== Task directions ==
Where the lines below hold images, skip those and copy every word exactly.

++++++++++

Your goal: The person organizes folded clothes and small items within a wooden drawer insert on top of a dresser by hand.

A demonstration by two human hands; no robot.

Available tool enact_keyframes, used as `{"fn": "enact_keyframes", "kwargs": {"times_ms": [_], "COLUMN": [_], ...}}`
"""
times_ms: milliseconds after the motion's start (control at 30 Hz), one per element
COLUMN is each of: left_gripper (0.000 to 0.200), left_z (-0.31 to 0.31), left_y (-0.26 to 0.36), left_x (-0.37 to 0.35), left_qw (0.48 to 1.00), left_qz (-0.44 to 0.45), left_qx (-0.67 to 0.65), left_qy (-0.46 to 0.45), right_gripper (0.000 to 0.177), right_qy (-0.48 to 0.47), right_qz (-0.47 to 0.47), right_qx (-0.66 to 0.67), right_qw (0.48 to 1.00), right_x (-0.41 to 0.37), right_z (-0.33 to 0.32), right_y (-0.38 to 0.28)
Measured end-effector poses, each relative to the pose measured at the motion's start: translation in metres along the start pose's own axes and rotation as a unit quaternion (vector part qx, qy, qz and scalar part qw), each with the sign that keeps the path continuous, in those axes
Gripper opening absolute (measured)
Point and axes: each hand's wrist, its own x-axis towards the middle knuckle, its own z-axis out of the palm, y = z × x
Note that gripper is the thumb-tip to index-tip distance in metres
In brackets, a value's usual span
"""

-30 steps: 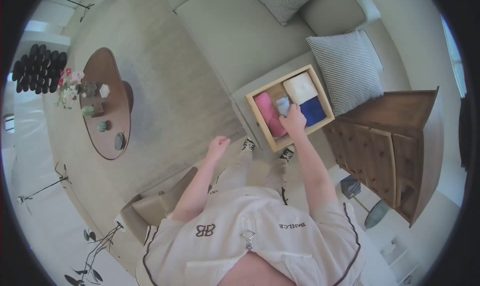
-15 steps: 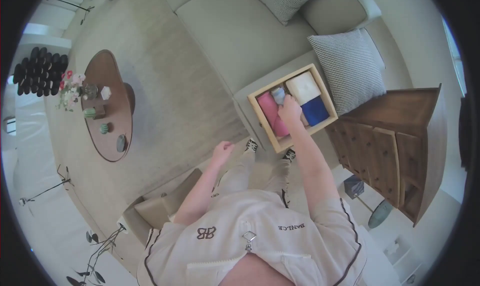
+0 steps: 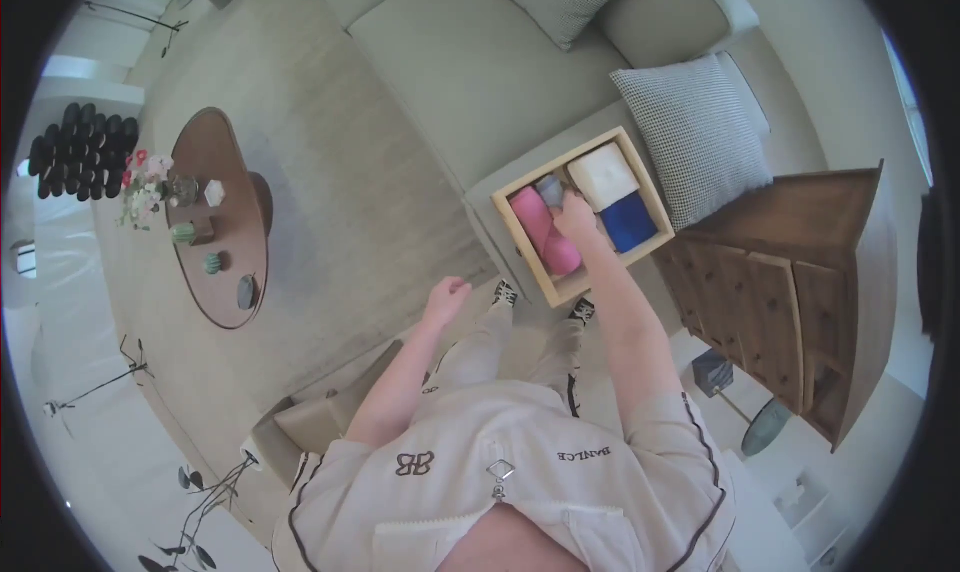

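Note:
A wooden drawer box (image 3: 558,292) rests on the sofa's edge, with folded and rolled cloths inside. My right hand (image 3: 576,216) reaches into it, fingers closed at a small grey-blue rolled cloth (image 3: 549,189); the fingertips are partly hidden. Left of this hand lie two pink rolled cloths, an upper one (image 3: 531,212) and a lower one (image 3: 561,255). A white folded cloth (image 3: 603,175) fills the far right corner, and a dark blue folded cloth (image 3: 629,223) is below it. My left hand (image 3: 449,298) hangs in the air left of the box, loosely curled around nothing.
The grey sofa (image 3: 450,82) carries a checked cushion (image 3: 690,142) behind the box. To the right stands a brown wooden chest of drawers (image 3: 770,282). An oval coffee table (image 3: 222,272) with flowers and small cacti is at the left. An armchair (image 3: 310,422) is near my left arm.
My right hand and the grey-blue rolled cloth have shifted slightly left inside the box. The left hand has stayed nearly in place, still curled.

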Motion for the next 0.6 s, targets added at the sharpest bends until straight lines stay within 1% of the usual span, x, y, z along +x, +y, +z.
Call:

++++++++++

== Task answer ==
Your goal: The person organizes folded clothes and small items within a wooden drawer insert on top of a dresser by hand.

A demonstration by two human hands; no robot.

Available tool enact_keyframes, used as `{"fn": "enact_keyframes", "kwargs": {"times_ms": [_], "COLUMN": [_], ...}}`
"""
times_ms: milliseconds after the motion's start (control at 30 Hz), one per element
COLUMN is each of: left_gripper (0.000 to 0.200), left_z (-0.31 to 0.31), left_y (-0.26 to 0.36), left_x (-0.37 to 0.35), left_qw (0.48 to 1.00), left_qz (-0.44 to 0.45), left_qx (-0.67 to 0.65), left_qy (-0.46 to 0.45), right_gripper (0.000 to 0.177), right_qy (-0.48 to 0.47), right_qz (-0.47 to 0.47), right_qx (-0.66 to 0.67), right_qw (0.48 to 1.00), right_x (-0.41 to 0.37), right_z (-0.33 to 0.32), right_y (-0.38 to 0.28)
Measured end-effector poses, each relative to the pose measured at the motion's start: translation in metres along the start pose's own axes and rotation as a unit quaternion (vector part qx, qy, qz and scalar part qw), each with the sign that keeps the path continuous, in those axes
Gripper opening absolute (measured)
Point and axes: each hand's wrist, its own x-axis towards the middle knuckle, its own z-axis out of the palm, y = z × x
Note that gripper is the thumb-tip to index-tip distance in metres
In brackets, a value's usual span
"""

-30 steps: 
-15 steps: 
+0 steps: 

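Note:
A wooden drawer box (image 3: 558,292) rests on the sofa's edge, with folded and rolled cloths inside. My right hand (image 3: 576,216) reaches into it, fingers closed at a small grey-blue rolled cloth (image 3: 549,189); the fingertips are partly hidden. Left of this hand lie two pink rolled cloths, an upper one (image 3: 531,212) and a lower one (image 3: 561,255). A white folded cloth (image 3: 603,175) fills the far right corner, and a dark blue folded cloth (image 3: 629,223) is below it. My left hand (image 3: 449,298) hangs in the air left of the box, loosely curled around nothing.
The grey sofa (image 3: 450,82) carries a checked cushion (image 3: 690,142) behind the box. To the right stands a brown wooden chest of drawers (image 3: 770,282). An oval coffee table (image 3: 222,272) with flowers and small cacti is at the left. An armchair (image 3: 310,422) is near my left arm.
My right hand and the grey-blue rolled cloth have shifted slightly left inside the box. The left hand has stayed nearly in place, still curled.
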
Motion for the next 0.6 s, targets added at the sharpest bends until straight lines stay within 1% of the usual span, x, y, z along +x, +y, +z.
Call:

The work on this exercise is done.